_Exercise description_:
Copy the data exactly as it appears, and do not include any pictures.
** Supplied entries follows **
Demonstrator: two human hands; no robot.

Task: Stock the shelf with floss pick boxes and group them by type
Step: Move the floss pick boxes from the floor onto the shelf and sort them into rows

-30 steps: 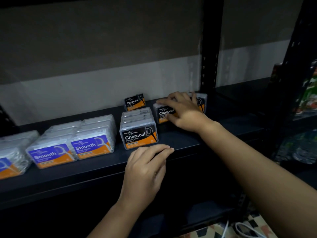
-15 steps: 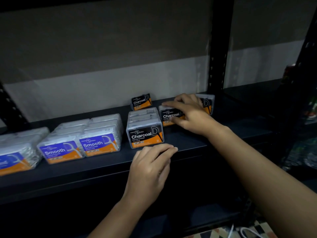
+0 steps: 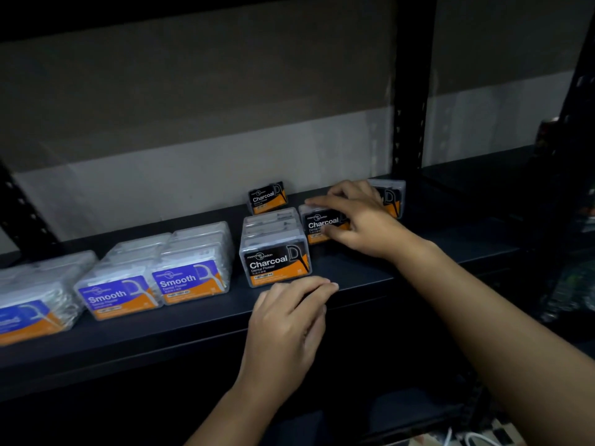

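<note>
Right hand (image 3: 360, 220) grips a Charcoal box (image 3: 322, 225), left hand (image 3: 289, 320) rests flat-fingered on shelf (image 3: 354, 268) edge; risk: sliding it may knock loose box (image 3: 391, 197) at 2 o'clock

Count of floss pick boxes by label on the dark shelf (image 3: 199, 320).

Blue "Smooth" labels facing out: three, namely the leftmost Smooth box (image 3: 24, 320) cut by the frame edge, the middle Smooth box (image 3: 117, 296) and the right Smooth box (image 3: 190, 280), each fronting a row of clear boxes whose depth cannot be counted. Black "Charcoal" labels: four, namely the near Charcoal box (image 3: 277, 265) fronting a short row, the far Charcoal box (image 3: 267, 197), the gripped Charcoal box (image 3: 318, 225) and the rightmost Charcoal box (image 3: 391, 197), partly hidden. Hands: two.
</note>
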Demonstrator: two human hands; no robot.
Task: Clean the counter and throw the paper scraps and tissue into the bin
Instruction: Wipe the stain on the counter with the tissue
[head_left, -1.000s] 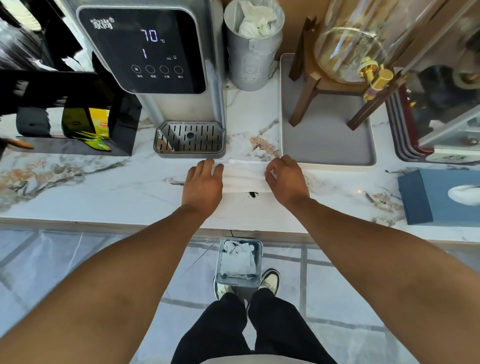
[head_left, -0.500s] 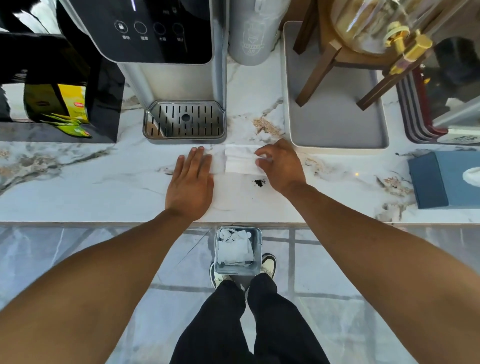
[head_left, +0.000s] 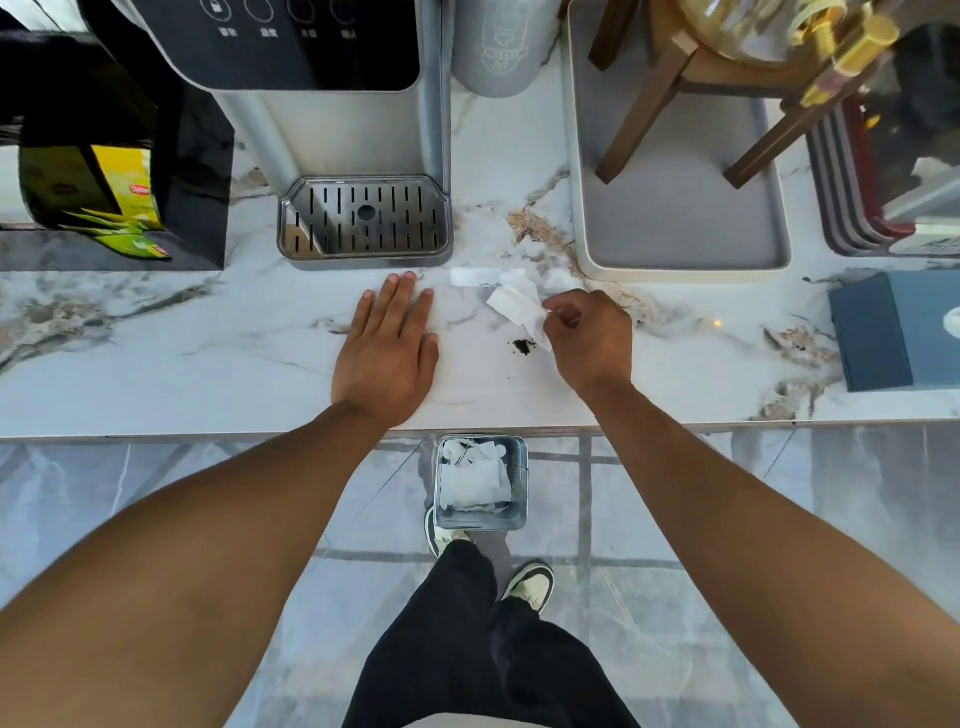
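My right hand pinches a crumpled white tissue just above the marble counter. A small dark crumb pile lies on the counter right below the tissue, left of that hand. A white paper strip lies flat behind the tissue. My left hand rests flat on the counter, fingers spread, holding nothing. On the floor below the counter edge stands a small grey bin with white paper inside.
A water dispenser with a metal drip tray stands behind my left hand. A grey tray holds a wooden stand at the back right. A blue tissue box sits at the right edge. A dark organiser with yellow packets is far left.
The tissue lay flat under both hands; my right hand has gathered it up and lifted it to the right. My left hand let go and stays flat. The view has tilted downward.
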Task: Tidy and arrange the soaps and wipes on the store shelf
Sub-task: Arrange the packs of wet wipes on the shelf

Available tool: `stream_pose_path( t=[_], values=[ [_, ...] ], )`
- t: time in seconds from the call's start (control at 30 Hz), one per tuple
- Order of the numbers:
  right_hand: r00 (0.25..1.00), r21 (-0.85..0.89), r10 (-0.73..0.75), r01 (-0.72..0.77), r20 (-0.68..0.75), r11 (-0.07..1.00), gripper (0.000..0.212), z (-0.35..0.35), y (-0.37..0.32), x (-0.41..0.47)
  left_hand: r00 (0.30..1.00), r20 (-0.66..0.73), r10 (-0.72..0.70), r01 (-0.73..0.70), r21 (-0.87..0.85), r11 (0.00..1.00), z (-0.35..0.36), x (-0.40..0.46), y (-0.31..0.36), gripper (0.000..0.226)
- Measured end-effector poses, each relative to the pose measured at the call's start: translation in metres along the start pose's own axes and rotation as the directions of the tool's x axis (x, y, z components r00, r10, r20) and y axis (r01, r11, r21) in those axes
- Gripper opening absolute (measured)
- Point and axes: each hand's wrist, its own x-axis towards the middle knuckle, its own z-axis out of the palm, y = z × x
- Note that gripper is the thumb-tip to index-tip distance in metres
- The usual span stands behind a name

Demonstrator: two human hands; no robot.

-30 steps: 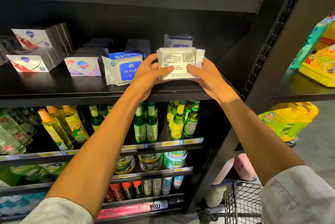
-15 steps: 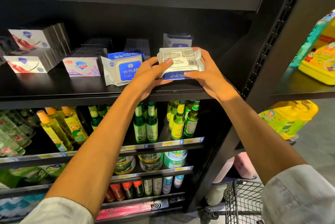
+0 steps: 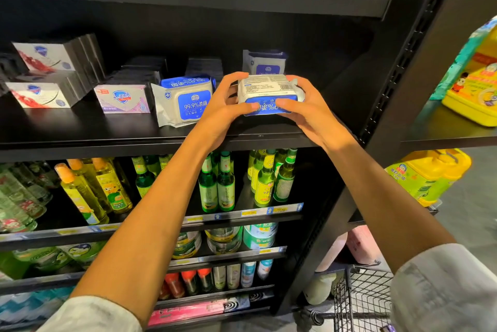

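Black metal store shelf [image 3: 80, 130], upper tier. Held item: white-and-blue soft plastic wipes pack [image 3: 269, 92], printed back panel up, at the shelf's right end, gripped from both sides; left hand [image 3: 226, 105] and right hand [image 3: 304, 105] each curl fingers over it, thumbs on the blue front edge. Just left: matching wipes pack with blue label [image 3: 185, 100], upright. Further left: lilac-and-white soap box [image 3: 122, 99]; stacked white-and-red soap boxes [image 3: 40, 79]. Behind: a third wipes pack [image 3: 265, 62].

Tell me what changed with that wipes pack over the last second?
Both hands, left hand and right hand, kept hold of the wipes pack and tipped it forward and down: its printed back now faces up, the blue front toward the camera. The shelved wipes pack and soap boxes stayed put.
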Motion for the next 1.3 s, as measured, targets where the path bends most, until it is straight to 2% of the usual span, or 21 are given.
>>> stream_pose_path(
  t=[0.1, 0.17, 0.27, 0.4, 0.5, 0.63, 0.73, 0.87, 0.93, 1.03, 1.17, 1.3],
  values=[
    [0.999, 0.017, -0.015, 0.014, 0.037, 1.0, 0.067, -0.001, 0.001, 0.002, 0.999, -0.054, 0.005, -0.007, -0.032, 0.999, 0.001, -0.001, 0.0, 0.066],
    [0.998, 0.042, -0.031, 0.028, 0.061, 0.999, 0.082, -0.002, 0.002, 0.003, 0.997, -0.08, -0.004, 0.0, -0.059, 0.998, 0.002, 0.0, 0.001, 0.064],
    [0.994, -0.019, -0.055, 0.057, 0.092, 0.998, 0.099, -0.002, 0.004, 0.004, 0.995, -0.098, -0.035, 0.025, -0.101, 0.995, 0.0, 0.002, 0.001, 0.061],
    [0.986, -0.082, -0.101, 0.113, 0.133, 0.99, 0.105, -0.004, 0.006, 0.005, 0.993, -0.092, -0.079, 0.069, -0.107, 0.992, -0.001, 0.005, 0.0, 0.049],
    [0.982, -0.136, -0.122, 0.142, 0.142, 0.981, 0.097, -0.003, 0.006, 0.006, 0.99, -0.095, -0.108, 0.093, -0.151, 0.984, -0.002, 0.007, 0.001, 0.048],
    [0.985, -0.165, -0.145, 0.158, 0.09, 0.974, 0.073, -0.005, 0.009, 0.005, 0.99, -0.04, -0.134, 0.125, -0.166, 0.978, -0.003, 0.007, 0.001, 0.05],
    [0.988, -0.122, -0.151, 0.153, 0.025, 0.981, 0.057, -0.004, 0.009, 0.002, 0.989, 0.055, -0.141, 0.148, -0.187, 0.971, -0.003, 0.006, 0.003, 0.056],
    [0.993, -0.03, -0.114, 0.113, -0.023, 0.993, 0.045, -0.002, 0.005, -0.001, 0.986, 0.107, -0.128, 0.136, -0.08, 0.987, -0.004, 0.007, 0.001, 0.075],
    [0.996, 0.007, -0.081, 0.081, -0.039, 0.997, 0.047, -0.002, 0.003, -0.002, 0.991, 0.089, -0.101, 0.103, -0.01, 0.995, -0.002, 0.005, 0.001, 0.082],
    [0.999, 0.036, -0.039, 0.04, -0.025, 0.999, 0.063, 0.0, 0.001, -0.004, 0.999, 0.044, -0.03, 0.027, 0.063, 0.998, -0.001, 0.002, 0.0, 0.077],
    [0.999, -0.01, 0.003, -0.003, 0.053, 1.0, 0.054, 0.001, 0.0, -0.003, 1.0, -0.02, 0.013, -0.01, 0.11, 0.994, 0.0, 0.0, -0.001, 0.066],
    [0.998, -0.027, 0.012, -0.01, 0.064, 1.0, 0.059, 0.002, 0.0, -0.001, 0.995, -0.099, 0.02, -0.004, 0.152, 0.988, 0.005, -0.001, -0.001, 0.06]
  ],
)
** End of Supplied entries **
_Answer to the problem_:
Demonstrator: two human hands; no robot.

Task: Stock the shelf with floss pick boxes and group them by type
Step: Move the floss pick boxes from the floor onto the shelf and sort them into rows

-30 steps: 
-15 steps: 
+0 steps: 

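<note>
Right hand (image 3: 360, 220) grips a Charcoal box (image 3: 322, 225), left hand (image 3: 289, 320) rests flat-fingered on shelf (image 3: 354, 268) edge; risk: sliding it may knock loose box (image 3: 391, 197) at 2 o'clock

Count of floss pick boxes by label on the dark shelf (image 3: 199, 320).

Blue "Smooth" labels facing out: three, namely the leftmost Smooth box (image 3: 24, 320) cut by the frame edge, the middle Smooth box (image 3: 117, 296) and the right Smooth box (image 3: 190, 280), each fronting a row of clear boxes whose depth cannot be counted. Black "Charcoal" labels: four, namely the near Charcoal box (image 3: 277, 265) fronting a short row, the far Charcoal box (image 3: 267, 197), the gripped Charcoal box (image 3: 318, 225) and the rightmost Charcoal box (image 3: 391, 197), partly hidden. Hands: two.
</note>
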Demonstrator: two human hands; no robot.
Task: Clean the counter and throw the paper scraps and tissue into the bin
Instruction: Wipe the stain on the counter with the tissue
[head_left, -1.000s] 
[head_left, -0.500s] 
[head_left, +0.000s] 
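My right hand pinches a crumpled white tissue just above the marble counter. A small dark crumb pile lies on the counter right below the tissue, left of that hand. A white paper strip lies flat behind the tissue. My left hand rests flat on the counter, fingers spread, holding nothing. On the floor below the counter edge stands a small grey bin with white paper inside.
A water dispenser with a metal drip tray stands behind my left hand. A grey tray holds a wooden stand at the back right. A blue tissue box sits at the right edge. A dark organiser with yellow packets is far left.
The tissue lay flat under both hands; my right hand has gathered it up and lifted it to the right. My left hand let go and stays flat. The view has tilted downward.
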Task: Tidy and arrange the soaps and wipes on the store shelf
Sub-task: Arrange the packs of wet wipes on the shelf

Available tool: `stream_pose_path( t=[_], values=[ [_, ...] ], )`
- t: time in seconds from the call's start (control at 30 Hz), one per tuple
- Order of the numbers:
  right_hand: r00 (0.25..1.00), r21 (-0.85..0.89), r10 (-0.73..0.75), r01 (-0.72..0.77), r20 (-0.68..0.75), r11 (-0.07..1.00), gripper (0.000..0.212), z (-0.35..0.35), y (-0.37..0.32), x (-0.41..0.47)
  left_hand: r00 (0.30..1.00), r20 (-0.66..0.73), r10 (-0.72..0.70), r01 (-0.73..0.70), r21 (-0.87..0.85), r11 (0.00..1.00), z (-0.35..0.36), x (-0.40..0.46), y (-0.31..0.36), gripper (0.000..0.226)
- Measured end-effector poses, each relative to the pose measured at the call's start: translation in metres along the start pose's own axes and rotation as the directions of the tool's x axis (x, y, z components r00, r10, r20) and y axis (r01, r11, r21) in those axes
- Gripper opening absolute (measured)
- Point and axes: each hand's wrist, its own x-axis towards the middle knuckle, its own z-axis out of the palm, y = z × x
- Note that gripper is the thumb-tip to index-tip distance in metres
- The usual span stands behind a name

Demonstrator: two human hands; no robot.

-30 steps: 
-15 steps: 
+0 steps: 

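Black metal store shelf [image 3: 80, 130], upper tier. Held item: white-and-blue soft plastic wipes pack [image 3: 269, 92], printed back panel up, at the shelf's right end, gripped from both sides; left hand [image 3: 226, 105] and right hand [image 3: 304, 105] each curl fingers over it, thumbs on the blue front edge. Just left: matching wipes pack with blue label [image 3: 185, 100], upright. Further left: lilac-and-white soap box [image 3: 122, 99]; stacked white-and-red soap boxes [image 3: 40, 79]. Behind: a third wipes pack [image 3: 265, 62].

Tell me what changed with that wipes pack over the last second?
Both hands, left hand and right hand, kept hold of the wipes pack and tipped it forward and down: its printed back now faces up, the blue front toward the camera. The shelved wipes pack and soap boxes stayed put.
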Motion for the next 1.3 s, as measured, targets where the path bends most, until it is straight to 2% of the usual span, or 21 are given.
>>> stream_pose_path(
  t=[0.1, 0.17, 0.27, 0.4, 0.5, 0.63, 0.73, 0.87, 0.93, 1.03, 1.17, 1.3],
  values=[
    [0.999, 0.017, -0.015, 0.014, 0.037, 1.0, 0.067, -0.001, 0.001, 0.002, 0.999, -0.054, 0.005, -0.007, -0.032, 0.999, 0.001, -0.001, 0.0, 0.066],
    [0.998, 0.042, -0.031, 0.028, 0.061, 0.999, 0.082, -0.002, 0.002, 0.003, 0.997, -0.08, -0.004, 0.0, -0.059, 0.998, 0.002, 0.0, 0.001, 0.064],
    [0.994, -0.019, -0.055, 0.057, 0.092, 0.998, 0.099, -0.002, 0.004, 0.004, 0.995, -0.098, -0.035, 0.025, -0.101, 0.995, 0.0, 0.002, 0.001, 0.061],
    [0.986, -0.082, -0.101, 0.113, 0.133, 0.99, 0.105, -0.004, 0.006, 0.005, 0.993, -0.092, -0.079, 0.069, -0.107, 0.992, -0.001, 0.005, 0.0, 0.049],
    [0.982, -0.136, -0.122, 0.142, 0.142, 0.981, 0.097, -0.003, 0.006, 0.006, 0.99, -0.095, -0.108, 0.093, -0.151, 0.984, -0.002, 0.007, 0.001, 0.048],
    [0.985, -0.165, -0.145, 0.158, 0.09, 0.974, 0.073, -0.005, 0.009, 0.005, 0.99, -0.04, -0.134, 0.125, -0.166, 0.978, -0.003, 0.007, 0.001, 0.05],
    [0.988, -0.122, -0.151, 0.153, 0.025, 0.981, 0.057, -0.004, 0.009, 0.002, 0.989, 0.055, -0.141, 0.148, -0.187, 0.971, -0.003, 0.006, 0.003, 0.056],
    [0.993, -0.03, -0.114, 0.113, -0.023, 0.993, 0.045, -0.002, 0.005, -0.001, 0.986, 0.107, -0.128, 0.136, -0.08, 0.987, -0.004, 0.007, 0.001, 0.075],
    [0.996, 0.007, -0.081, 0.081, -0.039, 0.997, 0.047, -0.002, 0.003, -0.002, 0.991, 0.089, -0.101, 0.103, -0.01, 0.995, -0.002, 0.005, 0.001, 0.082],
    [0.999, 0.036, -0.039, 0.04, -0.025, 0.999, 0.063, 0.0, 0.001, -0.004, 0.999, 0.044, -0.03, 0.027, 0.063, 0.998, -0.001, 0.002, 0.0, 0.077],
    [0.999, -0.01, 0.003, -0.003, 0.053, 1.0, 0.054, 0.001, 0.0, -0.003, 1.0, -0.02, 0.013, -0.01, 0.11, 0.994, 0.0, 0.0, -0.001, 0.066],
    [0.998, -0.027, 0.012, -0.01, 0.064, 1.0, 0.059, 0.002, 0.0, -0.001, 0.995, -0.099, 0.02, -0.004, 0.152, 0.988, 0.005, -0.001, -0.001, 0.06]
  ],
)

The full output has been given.